Быстро войдя внутрь, Эплджек обошла стол, за которым лежала на полу пегаска. Она была просто в ужасном состоянии.
–Клаудволкер, что произошло? Прошу, скажи мне – взволнованно сказала Эплджек, садясь рядом.
Пегаска посмотрела на нее воспаленными от долгих рыданий глазами и прошептала:
–Их… нет…
–Кого? О ком ты говоришь?
Вместо ответа она махнула копытом в сторону лежавшего на полу листа бумаги и снова забилась в рыданиях.
Эплджек подняла лист и прочитала.
–Клаудволкер… мне так жаль… — не зная, что еще сказать, произнесла Эплджек.
Она прижала к себе пегаску. Клаудволкер уткнулась в нее, не прекращая плакать.

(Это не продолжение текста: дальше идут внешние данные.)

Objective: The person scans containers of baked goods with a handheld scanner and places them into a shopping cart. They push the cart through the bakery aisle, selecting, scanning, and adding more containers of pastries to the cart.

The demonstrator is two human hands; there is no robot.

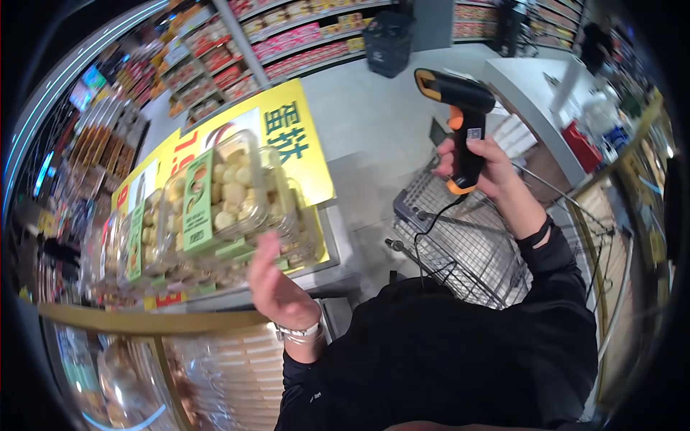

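Note:
My right hand [483, 161] is wrapped around the handle of a black and orange barcode scanner [468, 133], held up over a wire shopping cart [467, 244]. A black cable hangs from the bottom of its grip. My left hand [282, 291], slightly blurred, has its fingers stretched out and holds nothing. Just beyond its fingertips stand clear plastic boxes [233, 183] of small round pale-yellow pastries with green labels. They are stacked on a display table in front of a yellow sign [305, 133] with large printed characters.
Below the boxes runs a wooden-edged case [208, 320] with packaged goods behind its clear front. A white counter [528, 93] with bags and a red item stands at the right. A dark bin [388, 43] and stocked shelves [309, 36] are at the back. People stand in the distance.

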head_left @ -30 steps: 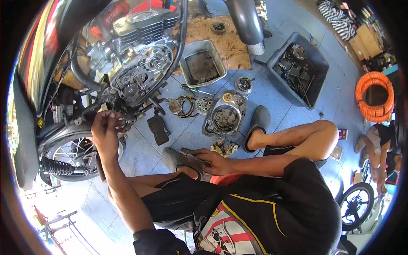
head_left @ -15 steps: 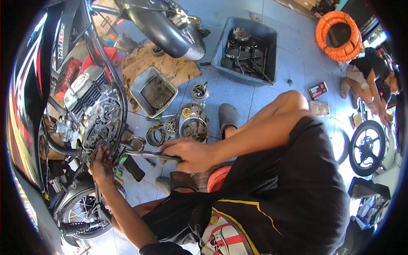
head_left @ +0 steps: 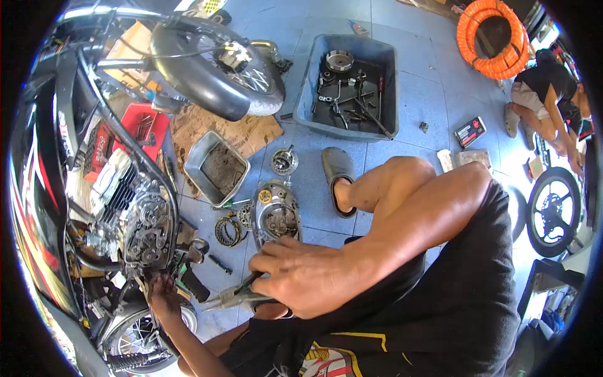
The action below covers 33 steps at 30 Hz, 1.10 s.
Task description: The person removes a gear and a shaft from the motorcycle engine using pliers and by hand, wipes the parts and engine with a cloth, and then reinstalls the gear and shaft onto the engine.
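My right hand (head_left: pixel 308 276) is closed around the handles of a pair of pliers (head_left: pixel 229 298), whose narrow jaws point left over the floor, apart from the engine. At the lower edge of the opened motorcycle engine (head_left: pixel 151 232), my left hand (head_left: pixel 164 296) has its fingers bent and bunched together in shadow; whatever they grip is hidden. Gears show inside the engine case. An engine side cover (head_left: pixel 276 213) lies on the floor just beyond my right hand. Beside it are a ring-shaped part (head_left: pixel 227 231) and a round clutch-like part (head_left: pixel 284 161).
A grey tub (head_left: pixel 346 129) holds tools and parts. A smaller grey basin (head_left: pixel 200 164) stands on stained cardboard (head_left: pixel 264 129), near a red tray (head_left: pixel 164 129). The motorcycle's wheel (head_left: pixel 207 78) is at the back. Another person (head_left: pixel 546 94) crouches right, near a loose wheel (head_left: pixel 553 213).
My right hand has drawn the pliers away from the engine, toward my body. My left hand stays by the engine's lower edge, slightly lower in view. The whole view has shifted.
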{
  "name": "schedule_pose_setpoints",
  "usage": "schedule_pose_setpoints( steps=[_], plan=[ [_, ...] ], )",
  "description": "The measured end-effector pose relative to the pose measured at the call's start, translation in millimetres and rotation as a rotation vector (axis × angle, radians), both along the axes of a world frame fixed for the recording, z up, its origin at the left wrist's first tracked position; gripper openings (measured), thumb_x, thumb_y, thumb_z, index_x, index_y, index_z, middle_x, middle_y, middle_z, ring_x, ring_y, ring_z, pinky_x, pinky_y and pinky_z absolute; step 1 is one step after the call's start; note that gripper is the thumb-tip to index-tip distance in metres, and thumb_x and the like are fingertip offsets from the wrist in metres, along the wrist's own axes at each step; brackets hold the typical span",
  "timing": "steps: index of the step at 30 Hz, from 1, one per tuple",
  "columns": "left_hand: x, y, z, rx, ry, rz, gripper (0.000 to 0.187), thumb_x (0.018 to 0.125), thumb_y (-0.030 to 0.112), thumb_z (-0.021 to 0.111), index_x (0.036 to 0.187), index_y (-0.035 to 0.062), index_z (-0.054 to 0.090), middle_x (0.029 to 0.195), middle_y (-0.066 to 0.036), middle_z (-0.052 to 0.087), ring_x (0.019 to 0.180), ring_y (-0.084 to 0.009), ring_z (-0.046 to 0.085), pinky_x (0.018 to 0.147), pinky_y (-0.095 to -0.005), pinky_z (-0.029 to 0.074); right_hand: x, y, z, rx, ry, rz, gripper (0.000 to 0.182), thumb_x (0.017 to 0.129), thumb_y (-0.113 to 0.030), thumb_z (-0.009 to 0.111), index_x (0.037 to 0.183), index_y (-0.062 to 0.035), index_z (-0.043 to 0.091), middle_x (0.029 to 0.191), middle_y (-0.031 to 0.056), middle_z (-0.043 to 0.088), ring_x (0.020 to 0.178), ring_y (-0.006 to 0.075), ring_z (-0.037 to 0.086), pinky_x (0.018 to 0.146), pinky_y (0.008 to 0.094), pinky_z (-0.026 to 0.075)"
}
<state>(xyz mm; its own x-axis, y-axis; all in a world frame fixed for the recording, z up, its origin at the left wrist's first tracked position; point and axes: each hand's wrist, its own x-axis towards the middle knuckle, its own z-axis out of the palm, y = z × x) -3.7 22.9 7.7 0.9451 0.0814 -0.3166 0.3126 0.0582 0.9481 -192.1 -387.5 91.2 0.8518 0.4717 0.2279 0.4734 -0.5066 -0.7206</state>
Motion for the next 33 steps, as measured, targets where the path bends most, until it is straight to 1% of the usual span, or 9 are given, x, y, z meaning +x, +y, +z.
schedule_pose_setpoints(
  steps=[2,5,10,12,14,16,18,30,33],
  plan=[
    [1.0,17.0,-22.0,-0.045,-0.004,-0.031,0.014,0.088,0.012,0.059,0.101,0.0074,0.06,0.085,-0.004,0.06,0.074,-0.016,0.057,0.062,-0.0264,0.045,-4.2,-14.7,5.3,0.008,-0.002,-0.017,0.029,0.072,-0.016,0.063,0.094,0.0021,0.061,0.101,0.0166,0.052,0.096,0.0312,0.051,0.084,0.0417,0.041],
    [-18.7,-37.7,-12.2,0.417,-0.125,0.075,0.014,0.089,0.01,0.052,0.1,0.0028,0.059,0.075,-0.004,0.057,0.057,-0.0129,0.053,0.044,-0.0209,0.042,-5.9,-46.4,14.6,-0.125,0.094,0.035,0.044,0.077,-0.029,0.067,0.101,0.0067,0.062,0.114,0.0247,0.053,0.109,0.0383,0.052,0.094,0.0503,0.042],
    [-4.3,-4.1,-59.6,0.607,-0.181,0.019,0.015,0.091,0.012,0.053,0.101,0.0024,0.06,0.074,-0.004,0.056,0.059,-0.0114,0.054,0.05,-0.0252,0.047,3.5,-89.2,9.2,-0.271,-0.104,-0.039,0.031,0.077,-0.021,0.06,0.091,0.0069,0.058,0.095,0.0178,0.054,0.09,0.0307,0.054,0.079,0.0427,0.044],
    [3.4,4.9,-78.6,0.565,-0.229,0.237,0.018,0.086,0.014,0.056,0.092,-0.0003,0.064,0.078,-0.007,0.061,0.066,-0.0165,0.058,0.056,-0.0294,0.05,6.5,-91.1,-4.4,-0.439,-0.238,-0.139,0.031,0.075,-0.021,0.061,0.088,0.0069,0.059,0.093,0.016,0.057,0.085,0.0291,0.056,0.077,0.0448,0.047],
    [14.8,62.9,-113.7,1.065,-0.721,-0.07,0.02,0.088,0.011,0.058,0.103,0.0003,0.063,0.09,-0.011,0.062,0.077,-0.0207,0.061,0.064,-0.0311,0.052,4.2,-90.7,-15.8,-0.603,-0.349,-0.23,0.031,0.073,-0.021,0.063,0.085,0.0069,0.059,0.09,0.0141,0.06,0.081,0.0275,0.059,0.075,0.047,0.051],
    [10.1,53.4,-105.7,1.057,-0.621,-0.037,0.028,0.087,0.014,0.056,0.11,0.0004,0.063,0.097,-0.011,0.063,0.082,-0.0221,0.062,0.069,-0.0308,0.052,6.4,-105.8,-25.6,-0.681,-0.394,-0.261,0.031,0.073,-0.022,0.063,0.084,0.0069,0.06,0.089,0.0131,0.062,0.079,0.0266,0.06,0.074,0.048,0.052],
    [-1.3,12.5,-83.1,0.411,-0.19,0.382,0.033,0.088,0.021,0.053,0.114,0.0029,0.063,0.097,-0.009,0.063,0.081,-0.0211,0.061,0.066,-0.0293,0.051,12.3,-104.8,-35.9,-0.684,-0.345,-0.241,0.031,0.073,-0.021,0.063,0.084,0.0069,0.06,0.09,0.0136,0.061,0.08,0.0269,0.06,0.074,0.0481,0.052],
    [4.2,34.8,-91.6,0.399,-0.05,0.303,0.035,0.089,0.027,0.051,0.114,0.0067,0.064,0.087,-0.004,0.061,0.076,-0.0163,0.059,0.061,-0.0262,0.048,26.4,-111.3,-32.8,-0.795,-0.122,-0.227,0.03,0.074,-0.021,0.06,0.086,0.0069,0.062,0.094,0.0163,0.061,0.087,0.0282,0.058,0.079,0.0482,0.049],
    [15.2,27.3,-96.4,0.177,0.05,0.429,0.031,0.09,0.026,0.053,0.111,0.007,0.064,0.084,-0.005,0.061,0.074,-0.0157,0.059,0.06,-0.0264,0.048,24.6,-118.2,-22.2,-0.86,-0.075,-0.247,0.03,0.074,-0.02,0.059,0.086,0.0069,0.062,0.095,0.017,0.061,0.089,0.0285,0.058,0.081,0.0482,0.048]
  ],
)
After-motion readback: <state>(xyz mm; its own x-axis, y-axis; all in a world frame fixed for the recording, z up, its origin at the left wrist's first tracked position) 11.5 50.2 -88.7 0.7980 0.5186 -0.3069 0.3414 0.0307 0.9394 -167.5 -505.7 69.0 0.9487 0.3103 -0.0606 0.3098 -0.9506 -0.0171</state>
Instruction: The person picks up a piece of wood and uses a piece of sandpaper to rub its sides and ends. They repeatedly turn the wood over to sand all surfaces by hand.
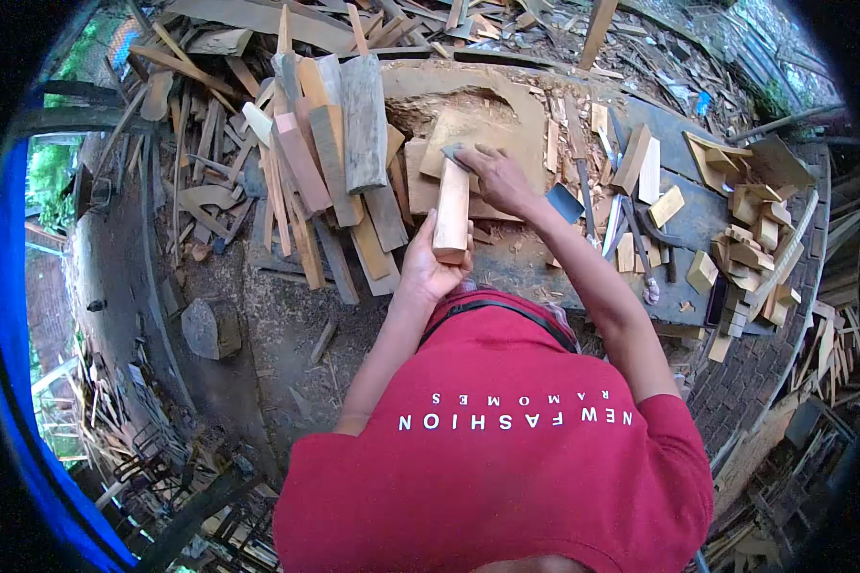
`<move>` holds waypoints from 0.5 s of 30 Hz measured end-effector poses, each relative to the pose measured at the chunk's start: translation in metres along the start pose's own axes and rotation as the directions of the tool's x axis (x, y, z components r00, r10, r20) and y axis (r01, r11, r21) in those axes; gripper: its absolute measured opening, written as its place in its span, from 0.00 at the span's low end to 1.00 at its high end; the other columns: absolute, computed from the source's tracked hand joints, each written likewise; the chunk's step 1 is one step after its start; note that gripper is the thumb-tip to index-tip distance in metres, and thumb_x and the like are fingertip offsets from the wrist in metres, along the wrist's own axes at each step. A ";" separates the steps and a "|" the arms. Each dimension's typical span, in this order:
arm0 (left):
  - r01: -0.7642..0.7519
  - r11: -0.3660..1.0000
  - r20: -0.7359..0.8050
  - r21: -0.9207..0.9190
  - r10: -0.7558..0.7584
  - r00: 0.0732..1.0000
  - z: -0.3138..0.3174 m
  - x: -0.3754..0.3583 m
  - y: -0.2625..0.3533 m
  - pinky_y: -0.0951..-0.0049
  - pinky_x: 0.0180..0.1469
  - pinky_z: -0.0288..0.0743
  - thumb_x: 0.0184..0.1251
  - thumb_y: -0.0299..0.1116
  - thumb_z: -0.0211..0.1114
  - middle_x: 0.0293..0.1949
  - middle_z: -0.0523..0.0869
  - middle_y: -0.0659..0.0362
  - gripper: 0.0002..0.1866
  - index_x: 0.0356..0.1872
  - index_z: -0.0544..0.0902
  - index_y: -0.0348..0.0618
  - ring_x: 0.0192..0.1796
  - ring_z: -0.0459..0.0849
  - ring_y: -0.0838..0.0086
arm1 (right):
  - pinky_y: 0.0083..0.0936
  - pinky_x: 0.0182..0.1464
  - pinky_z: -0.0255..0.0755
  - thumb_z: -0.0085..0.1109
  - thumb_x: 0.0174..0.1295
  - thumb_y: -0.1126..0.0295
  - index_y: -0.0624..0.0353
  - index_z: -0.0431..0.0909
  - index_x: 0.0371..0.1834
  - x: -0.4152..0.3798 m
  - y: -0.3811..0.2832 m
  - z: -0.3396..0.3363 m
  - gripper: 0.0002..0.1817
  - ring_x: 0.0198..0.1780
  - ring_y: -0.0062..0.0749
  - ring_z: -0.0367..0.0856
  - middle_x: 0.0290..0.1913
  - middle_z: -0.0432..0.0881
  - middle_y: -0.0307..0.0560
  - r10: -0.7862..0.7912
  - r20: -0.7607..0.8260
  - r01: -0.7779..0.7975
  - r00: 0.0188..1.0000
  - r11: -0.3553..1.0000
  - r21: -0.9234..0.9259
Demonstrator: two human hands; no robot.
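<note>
A pale, squared wooden block (452, 212) points away from me, its far end over a flat board (506, 143) on the workbench. My left hand (428, 265) is closed round the block's near end, palm up under it. At the far end, my right hand (494, 177) presses a small grey piece, apparently folded sandpaper (455, 154), against the block's top. Its fingers partly cover that piece. Right of my right wrist lies a dark blue-grey flat piece (565, 202).
Long wooden offcuts (363, 124) lean in a pile at the left of the bench. Hand tools (631, 224) and wood shavings lie to the right. Farther right are small cut blocks (750, 248). A stump (211, 328) stands on the ground at left.
</note>
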State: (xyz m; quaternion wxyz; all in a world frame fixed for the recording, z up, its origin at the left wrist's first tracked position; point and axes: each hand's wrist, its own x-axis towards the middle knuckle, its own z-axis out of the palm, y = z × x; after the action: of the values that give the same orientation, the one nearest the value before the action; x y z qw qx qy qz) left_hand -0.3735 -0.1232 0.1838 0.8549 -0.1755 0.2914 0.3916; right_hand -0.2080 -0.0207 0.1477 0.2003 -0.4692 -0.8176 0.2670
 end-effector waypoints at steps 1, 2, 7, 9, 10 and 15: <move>0.000 1.000 0.000 -0.001 0.000 1.000 -0.001 0.000 0.000 0.72 0.32 0.75 0.66 0.53 0.53 0.40 0.81 0.57 0.25 0.51 0.74 0.42 0.37 0.80 0.71 | 0.39 0.60 0.62 0.49 0.56 0.75 0.50 0.70 0.60 0.001 0.001 0.002 0.25 0.63 0.44 0.68 0.60 0.73 0.50 -0.016 -0.010 0.017 1.000 1.000 0.012; 0.005 1.000 0.003 -0.007 -0.005 1.000 -0.001 0.000 0.001 0.72 0.32 0.75 0.66 0.53 0.53 0.41 0.80 0.57 0.25 0.52 0.73 0.43 0.37 0.80 0.71 | 0.39 0.60 0.61 0.50 0.54 0.78 0.52 0.70 0.60 -0.004 0.000 0.006 0.26 0.64 0.46 0.67 0.61 0.72 0.51 -0.057 -0.049 0.058 0.997 0.998 0.018; -0.042 0.998 0.030 0.055 0.040 0.999 -0.013 0.004 0.001 0.71 0.34 0.76 0.67 0.52 0.53 0.41 0.81 0.57 0.23 0.52 0.73 0.45 0.38 0.81 0.70 | 0.41 0.64 0.57 0.55 0.47 0.77 0.51 0.69 0.62 -0.063 -0.068 -0.030 0.33 0.65 0.46 0.66 0.63 0.70 0.50 -0.259 0.000 0.257 0.966 0.956 0.142; -0.097 0.995 -0.068 -0.012 0.096 0.993 -0.008 0.006 -0.001 0.69 0.36 0.78 0.67 0.50 0.53 0.41 0.81 0.59 0.20 0.50 0.74 0.47 0.39 0.82 0.71 | 0.42 0.65 0.56 0.55 0.47 0.76 0.51 0.70 0.62 -0.082 -0.083 -0.038 0.32 0.65 0.46 0.66 0.63 0.70 0.50 -0.259 0.024 0.252 0.965 0.954 0.164; -0.104 0.993 -0.095 0.057 0.109 0.989 0.010 -0.003 -0.005 0.69 0.39 0.79 0.67 0.49 0.54 0.40 0.81 0.60 0.18 0.49 0.74 0.48 0.39 0.82 0.72 | 0.44 0.65 0.55 0.56 0.47 0.76 0.51 0.70 0.61 -0.086 -0.084 -0.041 0.32 0.65 0.45 0.66 0.63 0.70 0.49 -0.269 0.044 0.257 0.962 0.948 0.187; -0.023 1.000 0.079 -0.009 0.024 0.997 -0.023 0.007 0.003 0.71 0.35 0.78 0.67 0.51 0.54 0.39 0.81 0.58 0.21 0.50 0.74 0.45 0.37 0.82 0.71 | 0.45 0.66 0.54 0.56 0.48 0.76 0.48 0.70 0.61 -0.057 -0.053 -0.022 0.31 0.66 0.43 0.65 0.64 0.70 0.44 -0.268 0.050 0.266 0.962 0.963 0.050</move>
State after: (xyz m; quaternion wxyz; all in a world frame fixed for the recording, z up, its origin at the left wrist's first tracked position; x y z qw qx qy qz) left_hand -0.3802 -0.1298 0.1621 0.8605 -0.1596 0.2577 0.4093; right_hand -0.2028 -0.0874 0.1933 0.2213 -0.3426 -0.8728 0.2680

Земнопони не могла ее утешить. Она просто не знала, что сказать, чтобы она почувствовала себя лучше. Ей никогда не приходилось терять никого из близких, поэтому она абсолютно не представляла, что ощущает Клаудволкер. Все ее утешения казались ей неестественно наигранными и глупыми.
–Клаудволкер… я… я не знаю, что сказать… — страдая, призналась земнопони. Она чувствовала себя такой бесполезной и ненужной – пони, которая не может даже утешить своего друга.
Пегаска зашептала:
–Я так виновата… я подозревала их… думала, что они… я не нужна им – ее слова прерывались судорожными всхлипами. Клаудволкер едва удерживалась от новых рыданий, — я должна была извиниться… попросить прощения… за все… а теперь… теперь…
Силы окончательно покинули Клаудволер. Она снова зашлась в плаче.
Эплджек теперь могла хоть немного осознать, какое бремя вины лежало на пегаске. И никакой возможности снять ее или облегчить – ее просто не было. Никто не мог помочь Клаудволкер. Даже она – ее лучший друг.
Земнопони молча прижалась к пегаске и закрыла глаза. Она хотела хоть что-то сделать для Клаудволкер. Хотя бы не оставлять ее в одиночестве, один на один с неизмеримым горем и неизбывным чувством вины. Но это было не в силах пони.